Loin de l'individu indéchiffrable et cruel décrit par Louis, Lestat apparaît ici comme un personnage solaire, avide d’expériences et résolument optimiste. Lestat le vampire est d’ailleurs souvent cité par les lecteurs d’Anne Rice comme leur volume préféré des Chroniques. C’est aussi celui ou les passions des personnages, sous-entendues dans Entretien avec un vampire, deviennent plus explicites : des baisers sont échangés entre les protagonistes, et Louis est qualifié d’amant par Lestat. En revanche, vous ne verrez jamais de relations sexuelles entre les vampires d’Anne Rice : chez eux, la morsure équivaut à l’acte, et lui est même bien supérieure en terme d’extase. Dans les Chronique des vampires, les scènes de morsure sont toujours décrites de façon très sensuelle, ce qui leur donne un côté délicieusement subversif. On notera d'ailleurs que si tous les personnages masculins de la série sont bisexuels, les personnages féminins sont en revanche hétérosexuels, ce qui peut sembler curieux.

Lestat le vampire permet également d’introduire Akasha, la première vampire endormie depuis des millénaires et jalousement gardée. Le roman se termine sur un cliffhanger, et La Reine des damnés reprend exactement là où l’histoire s’est arrêtée. Lestat, avec sa musique rock, a réveillé une Akasha bien décidée à semer la destruction et à fonder un nouveau royaume. C’est l’occasion pour Anne Rice de nous dévoiler l’origine des vampires. Pour résumer grossièrement, Akasha a été possédée par un démon assoiffé de sang et jamais rassasié, d'où la nécessité de créer d'autres vampires afin de le satisfaire. L'autre nouveauté de La Reine des damnés, c'est d'alterner les points de vue de ses personnages au fil des chapitres, ce qui permet au lecteur de découvrir un univers vampirique bien plus vaste que ce qu'Entretien avec un vampire laissait deviner. 
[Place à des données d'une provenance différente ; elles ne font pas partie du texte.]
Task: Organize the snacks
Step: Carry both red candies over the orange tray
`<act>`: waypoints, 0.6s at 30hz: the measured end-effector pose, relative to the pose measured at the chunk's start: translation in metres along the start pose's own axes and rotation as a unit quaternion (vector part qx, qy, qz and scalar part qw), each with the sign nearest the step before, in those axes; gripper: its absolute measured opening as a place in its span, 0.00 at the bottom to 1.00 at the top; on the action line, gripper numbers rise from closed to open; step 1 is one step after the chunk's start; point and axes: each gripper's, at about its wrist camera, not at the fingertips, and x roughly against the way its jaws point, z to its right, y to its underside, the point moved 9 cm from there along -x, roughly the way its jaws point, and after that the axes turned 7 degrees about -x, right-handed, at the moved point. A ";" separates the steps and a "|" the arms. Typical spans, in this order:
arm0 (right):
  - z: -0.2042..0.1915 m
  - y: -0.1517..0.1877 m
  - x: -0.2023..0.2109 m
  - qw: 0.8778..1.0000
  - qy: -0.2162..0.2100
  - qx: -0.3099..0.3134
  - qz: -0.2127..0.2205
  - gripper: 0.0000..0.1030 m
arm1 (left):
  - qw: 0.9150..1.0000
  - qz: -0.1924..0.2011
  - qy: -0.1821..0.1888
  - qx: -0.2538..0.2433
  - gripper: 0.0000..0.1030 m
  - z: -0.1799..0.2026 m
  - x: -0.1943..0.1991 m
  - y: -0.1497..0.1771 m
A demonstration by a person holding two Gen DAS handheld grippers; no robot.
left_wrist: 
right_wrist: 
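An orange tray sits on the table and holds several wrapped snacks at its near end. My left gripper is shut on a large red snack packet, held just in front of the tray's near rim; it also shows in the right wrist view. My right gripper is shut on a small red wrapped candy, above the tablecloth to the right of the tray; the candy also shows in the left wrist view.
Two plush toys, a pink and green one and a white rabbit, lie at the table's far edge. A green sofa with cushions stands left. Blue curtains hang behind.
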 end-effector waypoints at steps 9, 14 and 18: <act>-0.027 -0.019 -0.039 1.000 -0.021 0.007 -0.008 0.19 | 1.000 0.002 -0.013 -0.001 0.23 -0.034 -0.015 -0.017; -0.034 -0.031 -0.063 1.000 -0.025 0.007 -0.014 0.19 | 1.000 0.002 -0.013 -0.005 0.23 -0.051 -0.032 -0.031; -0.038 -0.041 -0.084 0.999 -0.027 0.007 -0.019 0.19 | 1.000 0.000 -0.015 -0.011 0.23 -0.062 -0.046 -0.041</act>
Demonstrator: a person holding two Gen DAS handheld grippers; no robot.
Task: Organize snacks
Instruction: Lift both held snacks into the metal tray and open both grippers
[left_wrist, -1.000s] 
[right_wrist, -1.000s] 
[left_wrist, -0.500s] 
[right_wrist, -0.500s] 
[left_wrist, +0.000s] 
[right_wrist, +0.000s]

Le roman est haletant et divertissant, mais il laisse entrevoir les écueils des futurs tomes de la saga. Oui, la mythologie proposée pour les vampires est intéressante. Oui, les personnages sont variés et attachants. Et oui, l'idée d'une ancêtre vampire tirée de son sommeil par un Lestat devenu rockstar – quoi de plus logique ? – est amusante. Cependant, on est loin du chef-d’œuvre métaphysique et romantique qu'est Entretien avec un vampire. C'est purement subjectif, et je comprendrais qu'on ne soit pas d'accord, mais pour moi, Lestat le vampire et La Reine des damnés sont des divertissements de luxe comparés au premier tome. Malheureusement, la suite de la saga peinera à se hisser au même niveau.